Task:
Within the records below is a range that opens at the line with "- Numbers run" and closes at the line with "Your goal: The". Return that range word for word, both ends included, and only that range.
=== Data to examine ===
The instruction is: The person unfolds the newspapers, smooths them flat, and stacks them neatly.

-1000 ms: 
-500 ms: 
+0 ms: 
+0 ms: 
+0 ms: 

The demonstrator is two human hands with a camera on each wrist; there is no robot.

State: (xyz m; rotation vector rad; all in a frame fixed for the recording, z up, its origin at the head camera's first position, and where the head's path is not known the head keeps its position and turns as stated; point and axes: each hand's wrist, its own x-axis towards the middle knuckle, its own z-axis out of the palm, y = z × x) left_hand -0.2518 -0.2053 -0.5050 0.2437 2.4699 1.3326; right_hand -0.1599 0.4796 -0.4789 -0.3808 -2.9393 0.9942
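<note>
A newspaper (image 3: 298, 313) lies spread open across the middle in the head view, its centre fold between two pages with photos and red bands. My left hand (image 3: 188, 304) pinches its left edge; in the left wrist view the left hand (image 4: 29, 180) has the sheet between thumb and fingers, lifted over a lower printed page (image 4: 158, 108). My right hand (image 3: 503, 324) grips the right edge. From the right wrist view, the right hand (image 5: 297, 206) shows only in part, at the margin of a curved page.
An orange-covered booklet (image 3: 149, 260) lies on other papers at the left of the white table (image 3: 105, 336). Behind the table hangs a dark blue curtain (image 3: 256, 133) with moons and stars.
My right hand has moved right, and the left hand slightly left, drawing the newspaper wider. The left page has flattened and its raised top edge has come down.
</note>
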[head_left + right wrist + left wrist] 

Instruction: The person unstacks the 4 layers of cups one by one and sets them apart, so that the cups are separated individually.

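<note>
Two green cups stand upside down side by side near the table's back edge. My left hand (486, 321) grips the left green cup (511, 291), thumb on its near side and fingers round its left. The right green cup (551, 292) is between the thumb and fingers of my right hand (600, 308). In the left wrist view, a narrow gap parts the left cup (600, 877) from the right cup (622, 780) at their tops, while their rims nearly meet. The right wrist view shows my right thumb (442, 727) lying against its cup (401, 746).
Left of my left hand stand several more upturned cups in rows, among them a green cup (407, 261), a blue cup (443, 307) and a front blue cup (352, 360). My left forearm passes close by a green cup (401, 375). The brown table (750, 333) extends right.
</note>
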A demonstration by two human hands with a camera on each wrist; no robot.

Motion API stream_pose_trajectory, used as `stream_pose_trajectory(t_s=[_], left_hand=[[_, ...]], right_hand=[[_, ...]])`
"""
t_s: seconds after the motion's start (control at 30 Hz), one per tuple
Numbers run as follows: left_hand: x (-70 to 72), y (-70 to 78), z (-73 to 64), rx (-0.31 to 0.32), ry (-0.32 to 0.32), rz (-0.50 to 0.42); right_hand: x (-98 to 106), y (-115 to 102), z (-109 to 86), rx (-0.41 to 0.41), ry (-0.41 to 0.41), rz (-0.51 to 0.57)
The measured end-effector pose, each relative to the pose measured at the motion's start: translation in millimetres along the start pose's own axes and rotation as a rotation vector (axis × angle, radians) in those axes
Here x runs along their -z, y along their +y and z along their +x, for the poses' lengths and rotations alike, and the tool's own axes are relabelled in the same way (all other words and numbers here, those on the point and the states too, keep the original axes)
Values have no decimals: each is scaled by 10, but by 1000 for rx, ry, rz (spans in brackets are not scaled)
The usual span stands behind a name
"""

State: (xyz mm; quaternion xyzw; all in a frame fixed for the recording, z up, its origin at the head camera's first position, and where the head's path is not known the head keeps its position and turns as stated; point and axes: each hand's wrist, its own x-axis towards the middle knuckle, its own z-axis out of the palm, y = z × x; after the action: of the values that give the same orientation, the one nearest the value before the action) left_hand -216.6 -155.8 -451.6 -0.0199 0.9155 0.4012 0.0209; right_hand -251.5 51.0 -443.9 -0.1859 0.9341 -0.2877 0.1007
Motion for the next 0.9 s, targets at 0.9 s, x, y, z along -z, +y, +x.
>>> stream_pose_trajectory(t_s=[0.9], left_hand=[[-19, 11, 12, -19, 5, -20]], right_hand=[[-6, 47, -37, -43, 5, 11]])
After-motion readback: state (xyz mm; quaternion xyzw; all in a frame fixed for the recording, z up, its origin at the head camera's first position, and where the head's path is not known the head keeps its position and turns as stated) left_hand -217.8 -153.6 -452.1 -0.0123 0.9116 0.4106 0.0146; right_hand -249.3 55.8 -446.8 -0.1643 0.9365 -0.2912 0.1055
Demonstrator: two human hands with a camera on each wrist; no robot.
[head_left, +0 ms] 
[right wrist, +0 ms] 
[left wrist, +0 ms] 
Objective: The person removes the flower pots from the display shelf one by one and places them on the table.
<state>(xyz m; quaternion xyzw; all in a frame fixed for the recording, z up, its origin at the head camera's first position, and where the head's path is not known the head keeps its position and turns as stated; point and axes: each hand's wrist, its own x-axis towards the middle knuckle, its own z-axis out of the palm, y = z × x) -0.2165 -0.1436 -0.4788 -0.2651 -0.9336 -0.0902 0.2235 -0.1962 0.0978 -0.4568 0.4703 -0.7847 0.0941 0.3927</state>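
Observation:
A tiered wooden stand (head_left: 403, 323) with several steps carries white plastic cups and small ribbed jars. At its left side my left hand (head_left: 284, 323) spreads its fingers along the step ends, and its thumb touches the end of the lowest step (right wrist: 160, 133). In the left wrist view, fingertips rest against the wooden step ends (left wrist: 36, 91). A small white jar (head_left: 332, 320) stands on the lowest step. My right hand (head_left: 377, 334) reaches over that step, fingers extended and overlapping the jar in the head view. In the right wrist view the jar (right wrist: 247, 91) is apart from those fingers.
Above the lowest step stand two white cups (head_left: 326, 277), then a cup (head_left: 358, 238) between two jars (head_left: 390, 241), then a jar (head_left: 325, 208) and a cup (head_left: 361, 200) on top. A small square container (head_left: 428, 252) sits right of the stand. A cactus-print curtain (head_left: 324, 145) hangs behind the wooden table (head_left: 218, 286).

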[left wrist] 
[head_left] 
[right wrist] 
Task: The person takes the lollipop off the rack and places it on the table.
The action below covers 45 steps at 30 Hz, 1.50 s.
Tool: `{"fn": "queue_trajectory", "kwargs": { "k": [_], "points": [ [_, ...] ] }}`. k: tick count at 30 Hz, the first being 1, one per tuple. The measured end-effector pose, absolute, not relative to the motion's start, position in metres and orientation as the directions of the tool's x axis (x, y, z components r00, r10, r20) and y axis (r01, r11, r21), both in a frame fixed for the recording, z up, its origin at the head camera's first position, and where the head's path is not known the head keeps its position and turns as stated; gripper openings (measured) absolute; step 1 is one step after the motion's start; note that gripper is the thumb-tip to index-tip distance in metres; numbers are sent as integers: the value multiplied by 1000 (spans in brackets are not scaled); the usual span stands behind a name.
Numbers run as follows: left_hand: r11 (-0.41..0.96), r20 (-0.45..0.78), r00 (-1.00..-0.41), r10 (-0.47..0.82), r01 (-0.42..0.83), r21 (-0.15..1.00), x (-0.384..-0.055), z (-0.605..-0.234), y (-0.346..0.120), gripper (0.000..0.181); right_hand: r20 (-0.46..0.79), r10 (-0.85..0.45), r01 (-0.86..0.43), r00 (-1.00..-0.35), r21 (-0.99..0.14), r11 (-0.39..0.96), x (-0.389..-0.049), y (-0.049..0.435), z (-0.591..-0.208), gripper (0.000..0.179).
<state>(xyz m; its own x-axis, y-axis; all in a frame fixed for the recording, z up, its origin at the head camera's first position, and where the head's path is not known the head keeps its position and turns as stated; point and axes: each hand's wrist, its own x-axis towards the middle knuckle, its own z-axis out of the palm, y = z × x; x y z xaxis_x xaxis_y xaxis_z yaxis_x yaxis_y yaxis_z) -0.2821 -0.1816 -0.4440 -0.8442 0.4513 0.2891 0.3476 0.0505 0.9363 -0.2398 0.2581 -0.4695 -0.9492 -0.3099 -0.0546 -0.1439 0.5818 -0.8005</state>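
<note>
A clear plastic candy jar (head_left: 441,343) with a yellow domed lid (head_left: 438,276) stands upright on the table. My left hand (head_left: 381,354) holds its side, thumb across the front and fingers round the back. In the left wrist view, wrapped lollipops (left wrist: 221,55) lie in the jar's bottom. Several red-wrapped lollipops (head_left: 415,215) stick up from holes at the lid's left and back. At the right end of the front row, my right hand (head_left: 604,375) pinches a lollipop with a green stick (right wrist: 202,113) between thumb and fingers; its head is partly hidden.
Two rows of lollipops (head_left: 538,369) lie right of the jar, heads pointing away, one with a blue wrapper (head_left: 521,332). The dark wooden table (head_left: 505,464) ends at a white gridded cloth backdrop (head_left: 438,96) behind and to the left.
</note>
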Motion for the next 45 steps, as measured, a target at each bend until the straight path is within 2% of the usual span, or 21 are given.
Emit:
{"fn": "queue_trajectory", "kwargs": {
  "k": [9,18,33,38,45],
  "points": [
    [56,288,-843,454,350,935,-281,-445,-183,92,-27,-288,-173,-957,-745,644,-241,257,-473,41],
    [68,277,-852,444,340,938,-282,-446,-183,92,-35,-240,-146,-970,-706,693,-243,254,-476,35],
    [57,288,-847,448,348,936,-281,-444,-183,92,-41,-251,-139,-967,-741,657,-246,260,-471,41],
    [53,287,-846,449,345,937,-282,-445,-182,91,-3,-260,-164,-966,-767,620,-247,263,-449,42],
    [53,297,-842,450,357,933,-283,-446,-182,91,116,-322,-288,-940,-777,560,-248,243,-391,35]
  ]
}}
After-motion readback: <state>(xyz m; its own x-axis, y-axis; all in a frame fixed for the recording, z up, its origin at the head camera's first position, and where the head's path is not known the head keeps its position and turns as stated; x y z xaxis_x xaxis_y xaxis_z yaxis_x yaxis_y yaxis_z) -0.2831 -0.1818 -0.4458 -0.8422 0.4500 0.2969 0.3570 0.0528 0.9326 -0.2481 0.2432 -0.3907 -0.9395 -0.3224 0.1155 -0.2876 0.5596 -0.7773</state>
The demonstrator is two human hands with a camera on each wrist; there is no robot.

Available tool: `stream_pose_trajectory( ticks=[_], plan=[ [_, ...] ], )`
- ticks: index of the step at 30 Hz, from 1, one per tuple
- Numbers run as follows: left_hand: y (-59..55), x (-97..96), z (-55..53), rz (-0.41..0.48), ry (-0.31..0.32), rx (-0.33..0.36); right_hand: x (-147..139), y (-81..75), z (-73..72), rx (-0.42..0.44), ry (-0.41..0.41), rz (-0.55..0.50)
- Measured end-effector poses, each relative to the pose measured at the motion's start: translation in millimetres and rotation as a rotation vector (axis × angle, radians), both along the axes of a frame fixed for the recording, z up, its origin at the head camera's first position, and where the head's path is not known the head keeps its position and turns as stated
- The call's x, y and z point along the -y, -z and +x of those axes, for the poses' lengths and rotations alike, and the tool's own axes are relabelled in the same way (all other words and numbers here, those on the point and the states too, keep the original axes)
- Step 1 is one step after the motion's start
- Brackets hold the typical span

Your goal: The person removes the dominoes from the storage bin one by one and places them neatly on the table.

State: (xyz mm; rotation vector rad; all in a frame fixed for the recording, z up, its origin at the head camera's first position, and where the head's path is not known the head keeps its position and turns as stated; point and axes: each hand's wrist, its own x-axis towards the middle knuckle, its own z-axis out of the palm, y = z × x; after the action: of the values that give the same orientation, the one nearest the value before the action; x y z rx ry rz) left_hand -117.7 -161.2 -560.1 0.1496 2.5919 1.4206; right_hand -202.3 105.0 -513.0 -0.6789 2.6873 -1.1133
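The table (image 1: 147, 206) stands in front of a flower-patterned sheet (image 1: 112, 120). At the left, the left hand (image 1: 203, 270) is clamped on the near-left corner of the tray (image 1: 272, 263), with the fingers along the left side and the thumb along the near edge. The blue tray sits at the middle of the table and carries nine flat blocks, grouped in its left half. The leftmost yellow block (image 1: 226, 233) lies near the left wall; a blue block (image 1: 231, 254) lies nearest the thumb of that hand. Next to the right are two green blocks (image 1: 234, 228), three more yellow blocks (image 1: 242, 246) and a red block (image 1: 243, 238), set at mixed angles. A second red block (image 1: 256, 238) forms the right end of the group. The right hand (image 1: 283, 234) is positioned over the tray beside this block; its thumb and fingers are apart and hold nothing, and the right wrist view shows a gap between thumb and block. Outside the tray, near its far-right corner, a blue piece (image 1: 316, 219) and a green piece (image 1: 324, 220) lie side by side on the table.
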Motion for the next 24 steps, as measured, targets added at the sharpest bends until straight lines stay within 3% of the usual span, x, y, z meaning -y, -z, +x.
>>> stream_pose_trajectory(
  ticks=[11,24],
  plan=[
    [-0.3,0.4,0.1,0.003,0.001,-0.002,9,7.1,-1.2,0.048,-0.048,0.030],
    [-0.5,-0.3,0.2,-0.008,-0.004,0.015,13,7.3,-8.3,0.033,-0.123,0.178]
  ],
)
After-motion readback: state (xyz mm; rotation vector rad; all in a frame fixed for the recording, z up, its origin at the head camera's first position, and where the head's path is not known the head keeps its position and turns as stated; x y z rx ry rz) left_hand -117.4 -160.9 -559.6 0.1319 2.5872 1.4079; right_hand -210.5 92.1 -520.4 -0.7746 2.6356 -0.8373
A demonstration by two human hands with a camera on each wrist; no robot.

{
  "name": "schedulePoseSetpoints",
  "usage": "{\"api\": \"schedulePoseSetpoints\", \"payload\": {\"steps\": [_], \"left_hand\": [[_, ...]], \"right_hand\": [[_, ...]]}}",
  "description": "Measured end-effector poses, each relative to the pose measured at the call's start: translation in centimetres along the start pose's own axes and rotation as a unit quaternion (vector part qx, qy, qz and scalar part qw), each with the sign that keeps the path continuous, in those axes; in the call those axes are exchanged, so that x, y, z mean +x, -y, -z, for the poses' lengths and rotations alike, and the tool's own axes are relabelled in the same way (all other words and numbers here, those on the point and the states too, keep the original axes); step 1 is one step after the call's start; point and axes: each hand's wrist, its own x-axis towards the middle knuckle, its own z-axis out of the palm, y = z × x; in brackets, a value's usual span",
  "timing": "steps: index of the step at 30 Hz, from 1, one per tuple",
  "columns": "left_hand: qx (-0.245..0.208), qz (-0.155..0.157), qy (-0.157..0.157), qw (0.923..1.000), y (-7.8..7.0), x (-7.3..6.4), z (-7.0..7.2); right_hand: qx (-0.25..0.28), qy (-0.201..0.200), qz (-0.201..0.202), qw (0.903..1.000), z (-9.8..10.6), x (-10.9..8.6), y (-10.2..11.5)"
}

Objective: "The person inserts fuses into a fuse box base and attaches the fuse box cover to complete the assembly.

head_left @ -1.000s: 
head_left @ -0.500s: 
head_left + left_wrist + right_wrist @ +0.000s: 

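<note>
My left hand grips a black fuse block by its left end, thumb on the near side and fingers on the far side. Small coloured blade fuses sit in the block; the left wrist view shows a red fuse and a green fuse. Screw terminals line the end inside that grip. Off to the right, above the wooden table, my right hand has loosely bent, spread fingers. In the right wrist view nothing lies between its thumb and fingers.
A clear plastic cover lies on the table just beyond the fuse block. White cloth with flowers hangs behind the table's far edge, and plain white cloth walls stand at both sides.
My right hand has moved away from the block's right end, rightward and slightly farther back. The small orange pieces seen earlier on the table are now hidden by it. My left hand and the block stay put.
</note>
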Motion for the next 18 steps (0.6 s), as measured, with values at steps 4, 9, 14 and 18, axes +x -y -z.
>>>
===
Answer to this exercise:
- Numbers run as follows: left_hand: y (-59..55), x (-97..96), z (-55..53), rz (-0.41..0.48), ry (-0.31..0.32), rx (-0.33..0.36); right_hand: x (-147..139), y (-81..75), z (-73..72), rx (-0.42..0.44), ry (-0.41..0.41), rz (-0.55..0.50)
- Measured end-effector poses, each relative to the pose measured at the motion's start: translation in millimetres and rotation as a rotation vector (axis × angle, radians), both along the axes of a frame fixed for the recording, z up, its origin at the head camera's first position, and where the head's path is not known the head keeps its position and turns as stated
- The call's x, y and z point along the -y, -z and +x of those axes, for the poses' lengths and rotations alike, and the tool's own axes are relabelled in the same way (all other words and numbers here, those on the point and the states too, keep the original axes)
- Step 1 is one step after the motion's start
- Brackets hold the typical span

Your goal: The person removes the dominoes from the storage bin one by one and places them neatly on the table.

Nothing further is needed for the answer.